Exactly seven years after the genesis of a middle east peace process of hope, the negotiations have ground to a halt over the issue of these Arab refugees.

Over the past two weeks, I had occasion to hear, and then see, the Palestinian Authority’s pursuit of the issue of the “right of return” as their primary issue of concern in this, the final stages of the Oslo process.

On September 8, 2000 I attended a meeting at PLO’s Orient House in Jerusalem, at which the strategy of the PA with regard to the right of return and the compensation claim were clarified. I met with Khalil Tafakji, the Director of the Arab Studies Society. Mr. Tafakji is director of a project to computerize the land records of Jerusalem and its environs, cross-referencing the property records with the ownership claims of the refugees. The project will be completed within three months. He apologized for meeting with me on a Friday, since this was his Sabbath. However, he explained, the computers have to function 24 hours a day, seven days a week. When the project is completed, the PA will have records that will show the present owner or user of each parcel in Jerusalem and the Arab owner of each parcel prior to 1948. Tafakji notes that this is the first step in preparing a legal claim for return of the properties or claims for damages for the value of the properties.

Tafakji noted that similar projects are being planned for other parts of Israel with regard to properties to which Arab refugees will make claims. It should be noted that the Arab refugees in the UNRWA camps dwell according to the precise neighborhoods and villages that they lived in 1948, while UNRWA workers, whose salaries are paid for by the UNRWA donor countries, encourage UNRWA residents to make claims for their properties from before 1948. Meanwhile, UNRWA now organizes daily bus trips, for UNRWA camp residents to see the homes and neighborhoods that they will soon be claiming for themselves, in places such as Canada Park, the Tel Aviv University campus, and Ben Gurion International Airport.

The theory of the PA is similar to that of the Jewish claims against Germany, Austria and countries to which Jewish assets were sold or transferred by the Germans and their allies. It is also similar to the claims against Switzerland and other countries that benefited from the deaths of Jewish property owners whose assets were confiscated after their deaths at the hands of the Nazis.

The implications of the PA strategy are clear. It is entirely possible that a court, such as the World Court in The Hague, will give these claims a sympathetic hearing and order properties returned to their pre-1948 owners. In the alternative, the Court could order that the previous owners be paid fair value for their property together with interest from the time the properties were seized. Israel will have to show that the properties were voluntarily abandoned, which may be an impossible task. The result could be hundreds of billions of Dollars in damages, or, even worse, an order to evict the present owners and return the property to the claimants. Given the respect that Israeli jurisprudence gives to international law, the possibility exists that Israeli courts would give full faith and credit to an order of the World Court.

The Palestinian Authority’s determination to push the “right of return” issue was confirmed by Israel Member of Knesset, MK Dan Meridor, who serves as the security-sensitive chairman of Knesset Foreign Affairs and Security Committee.

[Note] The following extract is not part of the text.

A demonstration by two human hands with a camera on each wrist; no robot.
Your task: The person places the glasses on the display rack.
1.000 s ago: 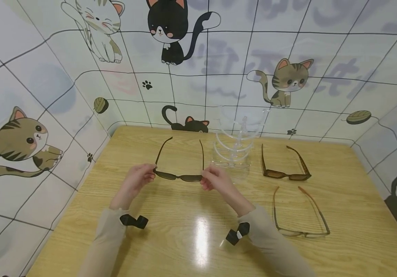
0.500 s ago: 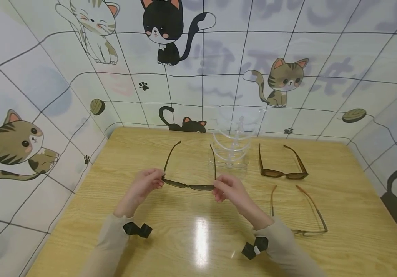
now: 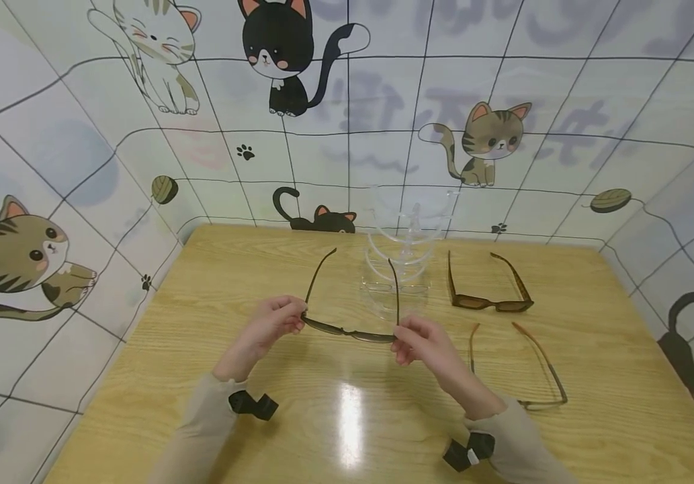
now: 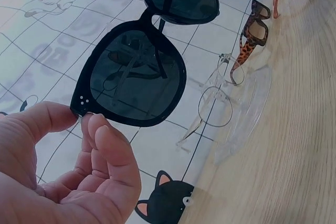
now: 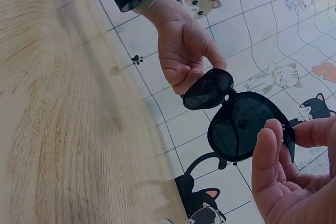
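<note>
Both hands hold a pair of black sunglasses [image 3: 324,327] above the table, temples spread and pointing away from the person. The left hand [image 3: 268,328] pinches the left front corner between thumb and fingers, by the three small dots on the frame [image 4: 84,100]. At the opposite corner the right hand [image 3: 431,344] pinches the frame where the temple joins. The dark lenses [image 5: 244,124] face the wrist cameras. Beyond the right temple stands a clear acrylic glasses stand [image 3: 407,249], with thin wire-rimmed glasses [image 4: 215,107] low on it.
Tortoiseshell sunglasses [image 3: 473,302] lie open on the wooden table [image 3: 159,349], right of the stand. Nearer the person are glasses with orange-brown temples [image 3: 555,376], partly hidden by the right arm. A cat-patterned wall covering [image 3: 383,154] encloses the back and sides.
Both hands have moved right and a little toward the person, carrying the black sunglasses. The right arm now covers part of the orange-brown-templed glasses. The head view has shifted slightly.
</note>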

Meridor, who served as the cabinet secretary when Prime Minister Menachem Begin negotiated the Camp David agreement with Egypt in 1978, also played a key role in Prime Minister Ehud Barak’s delegation at the Camp David summit. Meridor participated in meetings on all core issues addressed at the summit, especially the subcommittee that dealt with the “Right of Return” and that of compensation demands for the returnees.

Meridor told me that that the consistent position of the PA throughout the summit, a position that has not changed as a result of the summit, remains that 3.6 million Palestinians have the absolute right to exercise their right to return to their homes and villages in Israel.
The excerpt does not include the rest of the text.